Another report that went little noticed was the Fed’s Labor Market Conditions Index, partly because it’s relatively new and partly because nobody is sure how much attention the Fed really pays to it, even if Janet Yellen does mention it from time to time. The January reading suffered a big downward revision, from +0.4 to (-0.8), and the initial February read was a rather low (-2.4). One would think that such a reading would push back against the Fed raising rates again next week if the bank is really serious about its employment mandate and being data-driven. However, no one is ever sure what the Fed will do (including the governors, judging from their remarks that wander all over the landscape) and there is some push to get rates a bit higher in time for the next recession. Besides, it’s only transitory, right?
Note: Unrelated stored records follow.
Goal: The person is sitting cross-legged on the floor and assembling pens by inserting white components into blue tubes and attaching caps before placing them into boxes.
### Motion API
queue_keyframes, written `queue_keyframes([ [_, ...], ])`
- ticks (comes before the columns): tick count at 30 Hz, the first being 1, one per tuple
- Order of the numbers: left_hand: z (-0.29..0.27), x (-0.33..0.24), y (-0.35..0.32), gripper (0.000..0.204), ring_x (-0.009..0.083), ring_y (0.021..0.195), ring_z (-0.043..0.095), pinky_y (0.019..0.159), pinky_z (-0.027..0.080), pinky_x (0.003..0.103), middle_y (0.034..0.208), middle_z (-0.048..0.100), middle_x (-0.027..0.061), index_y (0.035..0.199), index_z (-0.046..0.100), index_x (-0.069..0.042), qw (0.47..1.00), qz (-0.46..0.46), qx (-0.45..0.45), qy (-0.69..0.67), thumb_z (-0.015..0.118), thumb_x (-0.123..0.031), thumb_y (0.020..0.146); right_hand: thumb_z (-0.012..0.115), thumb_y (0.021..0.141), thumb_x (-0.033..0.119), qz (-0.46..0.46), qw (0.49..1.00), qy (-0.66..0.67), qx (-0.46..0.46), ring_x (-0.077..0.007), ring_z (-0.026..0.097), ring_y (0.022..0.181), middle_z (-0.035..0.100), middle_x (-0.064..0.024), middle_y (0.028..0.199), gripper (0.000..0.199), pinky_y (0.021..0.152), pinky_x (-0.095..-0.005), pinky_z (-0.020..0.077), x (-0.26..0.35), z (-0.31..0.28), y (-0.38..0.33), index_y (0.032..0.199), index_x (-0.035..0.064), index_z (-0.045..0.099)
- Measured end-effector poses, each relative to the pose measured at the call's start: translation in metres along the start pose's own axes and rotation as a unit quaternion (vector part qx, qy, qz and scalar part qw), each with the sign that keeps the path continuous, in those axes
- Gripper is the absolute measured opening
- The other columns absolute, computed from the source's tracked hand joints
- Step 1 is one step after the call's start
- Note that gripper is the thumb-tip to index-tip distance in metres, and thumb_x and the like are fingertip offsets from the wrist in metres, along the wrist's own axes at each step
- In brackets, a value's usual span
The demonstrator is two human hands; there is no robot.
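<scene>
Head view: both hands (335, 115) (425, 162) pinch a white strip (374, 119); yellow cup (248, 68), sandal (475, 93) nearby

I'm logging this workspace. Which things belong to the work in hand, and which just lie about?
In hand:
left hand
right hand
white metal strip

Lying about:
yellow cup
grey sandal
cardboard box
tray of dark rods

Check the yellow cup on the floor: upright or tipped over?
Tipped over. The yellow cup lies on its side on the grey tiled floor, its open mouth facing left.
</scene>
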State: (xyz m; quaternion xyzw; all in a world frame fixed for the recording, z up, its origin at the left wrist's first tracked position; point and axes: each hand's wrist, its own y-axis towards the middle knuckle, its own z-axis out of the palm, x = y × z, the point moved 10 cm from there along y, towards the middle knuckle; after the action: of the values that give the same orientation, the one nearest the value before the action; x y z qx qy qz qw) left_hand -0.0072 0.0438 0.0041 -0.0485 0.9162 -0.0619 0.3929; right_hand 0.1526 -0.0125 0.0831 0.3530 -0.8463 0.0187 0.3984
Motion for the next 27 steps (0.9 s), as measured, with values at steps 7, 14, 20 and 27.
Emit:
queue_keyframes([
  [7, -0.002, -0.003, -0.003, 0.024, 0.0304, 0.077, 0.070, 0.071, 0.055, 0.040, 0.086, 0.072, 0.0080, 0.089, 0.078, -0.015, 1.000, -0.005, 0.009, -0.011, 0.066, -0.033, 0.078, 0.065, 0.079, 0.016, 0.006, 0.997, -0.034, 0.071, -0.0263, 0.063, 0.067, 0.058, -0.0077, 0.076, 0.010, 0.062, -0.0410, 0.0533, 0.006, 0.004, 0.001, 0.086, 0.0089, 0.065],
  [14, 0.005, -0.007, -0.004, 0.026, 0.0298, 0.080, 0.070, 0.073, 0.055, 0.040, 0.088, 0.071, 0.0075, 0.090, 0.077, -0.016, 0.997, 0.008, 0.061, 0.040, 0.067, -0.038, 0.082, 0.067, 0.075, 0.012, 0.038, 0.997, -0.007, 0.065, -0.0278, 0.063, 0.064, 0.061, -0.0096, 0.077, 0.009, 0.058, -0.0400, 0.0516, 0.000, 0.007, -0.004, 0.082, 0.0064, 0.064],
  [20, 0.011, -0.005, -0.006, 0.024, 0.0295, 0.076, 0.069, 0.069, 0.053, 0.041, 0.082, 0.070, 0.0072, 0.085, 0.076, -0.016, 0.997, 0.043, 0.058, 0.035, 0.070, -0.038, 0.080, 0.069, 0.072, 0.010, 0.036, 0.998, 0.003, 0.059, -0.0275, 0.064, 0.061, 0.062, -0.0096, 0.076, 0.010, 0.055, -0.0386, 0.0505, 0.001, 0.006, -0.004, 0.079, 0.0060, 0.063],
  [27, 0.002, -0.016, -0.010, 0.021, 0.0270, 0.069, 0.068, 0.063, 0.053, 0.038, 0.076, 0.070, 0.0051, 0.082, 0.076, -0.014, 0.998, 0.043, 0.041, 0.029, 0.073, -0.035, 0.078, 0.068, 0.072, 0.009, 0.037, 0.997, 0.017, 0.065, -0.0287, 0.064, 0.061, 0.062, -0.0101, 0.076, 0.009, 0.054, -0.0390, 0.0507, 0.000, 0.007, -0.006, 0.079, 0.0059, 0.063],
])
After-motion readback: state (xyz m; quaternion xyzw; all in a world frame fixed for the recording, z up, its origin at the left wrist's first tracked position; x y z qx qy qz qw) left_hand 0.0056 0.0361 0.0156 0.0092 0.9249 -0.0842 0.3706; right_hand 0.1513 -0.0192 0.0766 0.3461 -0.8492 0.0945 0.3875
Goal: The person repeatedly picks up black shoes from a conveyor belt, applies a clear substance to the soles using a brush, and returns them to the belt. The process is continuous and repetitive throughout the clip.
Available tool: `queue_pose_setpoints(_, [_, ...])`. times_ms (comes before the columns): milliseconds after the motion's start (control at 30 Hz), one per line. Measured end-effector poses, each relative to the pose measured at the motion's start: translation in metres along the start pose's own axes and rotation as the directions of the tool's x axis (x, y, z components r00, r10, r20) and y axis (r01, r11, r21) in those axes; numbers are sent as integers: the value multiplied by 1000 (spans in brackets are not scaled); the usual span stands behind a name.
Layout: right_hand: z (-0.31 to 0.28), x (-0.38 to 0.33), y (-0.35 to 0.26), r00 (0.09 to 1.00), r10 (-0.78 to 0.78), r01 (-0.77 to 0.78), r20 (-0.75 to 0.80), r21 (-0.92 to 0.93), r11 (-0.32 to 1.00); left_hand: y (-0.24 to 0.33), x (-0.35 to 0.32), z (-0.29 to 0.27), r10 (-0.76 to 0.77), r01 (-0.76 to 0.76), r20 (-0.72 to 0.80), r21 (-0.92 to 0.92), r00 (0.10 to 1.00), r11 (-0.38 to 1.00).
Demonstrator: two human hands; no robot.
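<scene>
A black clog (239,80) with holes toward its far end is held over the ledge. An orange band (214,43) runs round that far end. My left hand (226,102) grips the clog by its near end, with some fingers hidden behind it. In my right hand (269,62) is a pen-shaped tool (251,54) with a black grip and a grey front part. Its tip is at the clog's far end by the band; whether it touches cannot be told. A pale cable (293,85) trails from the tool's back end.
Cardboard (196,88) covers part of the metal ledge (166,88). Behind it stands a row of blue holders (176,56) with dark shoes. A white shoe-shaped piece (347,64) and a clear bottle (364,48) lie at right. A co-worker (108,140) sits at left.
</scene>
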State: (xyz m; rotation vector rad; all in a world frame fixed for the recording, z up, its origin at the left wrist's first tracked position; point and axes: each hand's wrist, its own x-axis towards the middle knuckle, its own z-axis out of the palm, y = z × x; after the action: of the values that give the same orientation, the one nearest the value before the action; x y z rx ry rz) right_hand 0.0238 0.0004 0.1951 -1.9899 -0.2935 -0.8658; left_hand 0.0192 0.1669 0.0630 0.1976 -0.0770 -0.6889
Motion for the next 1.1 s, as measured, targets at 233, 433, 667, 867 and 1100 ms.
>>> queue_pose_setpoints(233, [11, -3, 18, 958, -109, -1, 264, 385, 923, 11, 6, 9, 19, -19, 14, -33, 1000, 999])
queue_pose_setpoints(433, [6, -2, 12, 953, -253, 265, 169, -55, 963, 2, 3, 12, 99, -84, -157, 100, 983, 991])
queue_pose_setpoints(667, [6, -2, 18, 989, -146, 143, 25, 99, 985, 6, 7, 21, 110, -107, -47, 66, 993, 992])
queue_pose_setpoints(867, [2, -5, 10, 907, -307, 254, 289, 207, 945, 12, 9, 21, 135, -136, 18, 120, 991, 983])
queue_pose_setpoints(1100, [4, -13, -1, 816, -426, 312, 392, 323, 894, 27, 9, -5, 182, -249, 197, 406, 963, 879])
Yes, the Fed meets next week and Wednesday’s gala affair, replete with updated forecasts and quarterly press conference, should be the highlight of the week. I never make policy predictions, but I do have sympathy for the camp that says the Fed will find itself headed back to zero before it ever gets to 1%. For what it’s worth, the bond market is currently pricing in a very low probability of a rate hike this week.
The week will start off with the February retail sales report on Tuesday, and going by the weekly chain-store reports, it won’t be a good one. However, neither was the month of January and that report was warmly received (it beat expectations). We’re due for a surprise one way or another, and the heavily adjusted February data (with an extra day, no less) would appear to be a good candidate. We’re also due for another negative surprise soon, I just don’t know what month it will be.
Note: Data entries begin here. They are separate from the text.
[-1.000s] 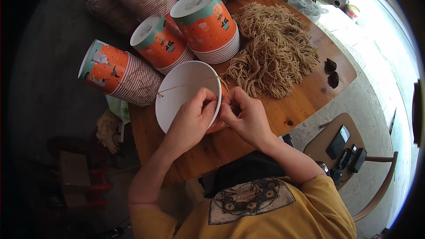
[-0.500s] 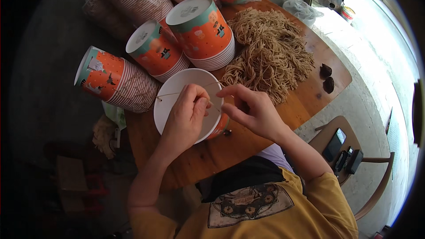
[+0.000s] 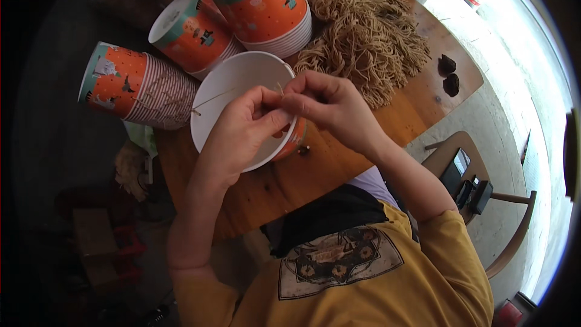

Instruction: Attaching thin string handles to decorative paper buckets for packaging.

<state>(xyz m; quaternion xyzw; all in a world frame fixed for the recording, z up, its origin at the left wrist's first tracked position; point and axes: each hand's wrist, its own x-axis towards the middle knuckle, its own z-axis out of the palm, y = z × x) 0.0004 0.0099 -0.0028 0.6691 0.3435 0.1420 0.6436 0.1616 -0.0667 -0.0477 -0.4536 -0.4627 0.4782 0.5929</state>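
Note:
A white-lined orange paper bucket [image 3: 245, 69] stands at the table's front, its open mouth tilted up toward me. A thin tan cord [image 3: 213, 100] comes through a hole in its left side and runs across the mouth to my hands. My left hand [image 3: 239, 130] is over the mouth, thumb and fingers pinched on the cord. Beside it, at the right rim, my right hand [image 3: 336, 106] pinches near the cord's other end, fingertips almost touching the left hand's. The fingers hide the exact hold. A heap of loose tan cords [image 3: 369, 39] lies just beyond.
Stacks of orange-and-teal paper buckets [image 3: 260, 9] stand behind, with one stack [image 3: 127, 88] leaning at left. Two dark brown objects [image 3: 449, 75] lie on the wooden table [image 3: 436, 106] at right. A chair [image 3: 484, 157] beside it carries a phone [image 3: 455, 166] and small black items.
My right hand has come in from slightly spread fingers to a pinch beside my left hand. The view has shifted, so the tabletop things appear higher in the picture.

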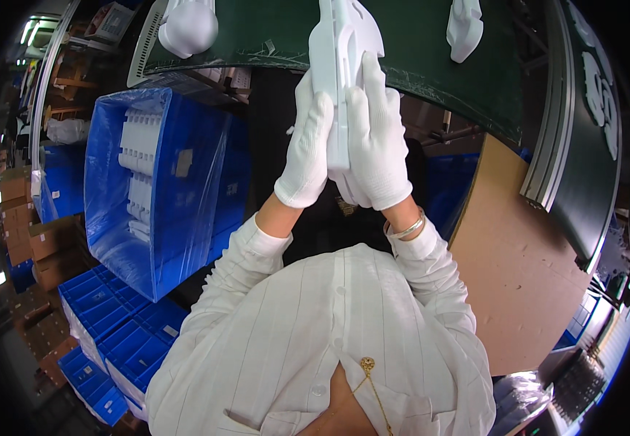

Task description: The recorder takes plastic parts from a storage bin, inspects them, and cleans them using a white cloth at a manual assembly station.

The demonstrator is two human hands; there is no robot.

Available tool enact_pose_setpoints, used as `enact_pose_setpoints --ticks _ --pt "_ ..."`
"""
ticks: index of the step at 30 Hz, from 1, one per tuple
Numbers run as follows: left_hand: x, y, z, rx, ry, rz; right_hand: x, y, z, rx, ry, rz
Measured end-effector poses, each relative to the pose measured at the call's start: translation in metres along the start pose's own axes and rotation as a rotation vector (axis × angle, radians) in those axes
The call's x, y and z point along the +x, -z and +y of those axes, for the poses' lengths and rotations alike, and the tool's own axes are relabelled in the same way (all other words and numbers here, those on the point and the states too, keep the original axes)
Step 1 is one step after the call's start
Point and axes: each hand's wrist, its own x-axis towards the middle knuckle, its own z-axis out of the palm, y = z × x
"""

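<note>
Between my two gloved hands I hold a long white plastic part [338, 80], upright on its narrow side, with a seam running along its length. My left hand [307, 145] presses flat against its left face. On the other face lies my right hand [376, 138], fingers stretched along it toward the far end. The part's far end reaches over a green work table [416, 43]. Another white plastic part [464, 29] lies on the table to the right. At the far left of the table sits a rounded white part [188, 29], partly cut off by the frame edge.
A plastic-lined blue bin [162, 196] holding white slotted pieces stands at my left, above stacked blue crates [122, 320]. To the right are a brown board [518, 261] and a dark conveyor belt [587, 152] carrying white parts. Cardboard boxes [21, 218] stand far left.
</note>
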Motion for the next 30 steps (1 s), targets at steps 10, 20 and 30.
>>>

It’s going to be one of the busiest calendars in a long time next week, and the typical result of so many reports is that individual reports tend to get a bit lost in the noise. For example, the New York Fed’s manufacturing survey comes out Tuesday morning at the same time as retail sales at the same time as February producer price data. Later that morning are business inventories and the homebuilder sentiment index. And, of course, we’ll all be speculating on what the Fed will do the next day.
Besides the FOMC to-do, Wednesday morning will start with consumer prices and housing starts at 8:30, followed by industrial production at 9:15. That’s enough for the week right there, really. The rest of the week is a bit lighter, with the Philadelphia Fed survey on Thursday, followed by the labor turnover report (JOLTS) and the leading indicators (mostly ignored now), and then a consumer sentiment report. The latter won’t matter much, but the fact that it’s also the quarterly expiration date for options and futures (“quadruple witching”) will.